When talking about resilience, we need to shift our focus from individual coping to “a thicker concept of resilience focused on collective capacity,” writes Paul Stanistreet of the UNESCO Institute for Lifelong Learning. Photo: Ignacio Brosa on Unsplash.
EDITORIAL Paul Stanistreet: “We need resilient communities, not just resilient workers”
Published:When talking about resilience, we need to shift our focus from individual coping to “a thicker concept of resilience focused on collective capacity,” writes Paul Stanistreet of the UNESCO Institute for Lifelong Learning. Photo: Ignacio Brosa on Unsplash.
Current adult education policies focus on individual labour market resilience, often overlooking wider societal responsibilities. In this editorial, ELM Editorial Board member Paul Stanistreet calls for a shift towards collective resilience that supports democratic problem-solving.
Resilience has become a central idea in adult education policy in the past decades.
Automation, globalization and shifting labour markets mean people change jobs more often and need to continue to learn throughout their lives in order to remain employable. Education policies therefore have come to emphasize resilience – the ability to adapt, reskill and recover from setbacks – and to neglect some of the wider purposes of education.

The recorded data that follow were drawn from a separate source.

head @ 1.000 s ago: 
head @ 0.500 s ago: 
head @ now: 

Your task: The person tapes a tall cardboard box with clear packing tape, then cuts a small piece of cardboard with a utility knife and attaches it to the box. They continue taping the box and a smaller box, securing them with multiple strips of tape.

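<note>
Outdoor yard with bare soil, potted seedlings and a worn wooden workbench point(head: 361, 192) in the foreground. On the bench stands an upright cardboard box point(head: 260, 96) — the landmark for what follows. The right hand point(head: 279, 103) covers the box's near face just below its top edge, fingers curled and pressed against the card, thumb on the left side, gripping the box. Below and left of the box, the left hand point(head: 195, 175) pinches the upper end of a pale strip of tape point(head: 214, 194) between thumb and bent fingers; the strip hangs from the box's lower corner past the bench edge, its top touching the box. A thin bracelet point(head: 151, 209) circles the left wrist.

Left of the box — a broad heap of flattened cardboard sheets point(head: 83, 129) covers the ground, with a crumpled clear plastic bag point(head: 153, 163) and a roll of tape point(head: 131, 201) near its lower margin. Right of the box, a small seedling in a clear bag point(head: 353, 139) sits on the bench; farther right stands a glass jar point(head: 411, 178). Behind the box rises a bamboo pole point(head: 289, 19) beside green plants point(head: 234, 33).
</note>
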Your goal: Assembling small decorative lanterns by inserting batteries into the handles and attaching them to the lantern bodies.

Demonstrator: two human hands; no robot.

The COVID-19 pandemic, financial crises and ongoing geopolitical instability have exposed how vulnerable individuals and systems are. Adult education is now expected to help people cope with these shocks – economically, socially and even psychologically.
In a way this has been positive. It has helped situate lifelong learning as a norm of policymaking. Institutions such as the Organisation for Economic Cooperation and Development (OECD) and the European Union (EU) promote lifelong learning frameworks where resilience means continuously updating skills and staying employable over decades.
SOMETHING ABOUT THIS formulation bothers me though. Policy frameworks advanced by the OECD and the EU and by national governments throughout Europe frame resilience as something individuals should build in order to be adaptable, to keep their skills up to date and to stay employable.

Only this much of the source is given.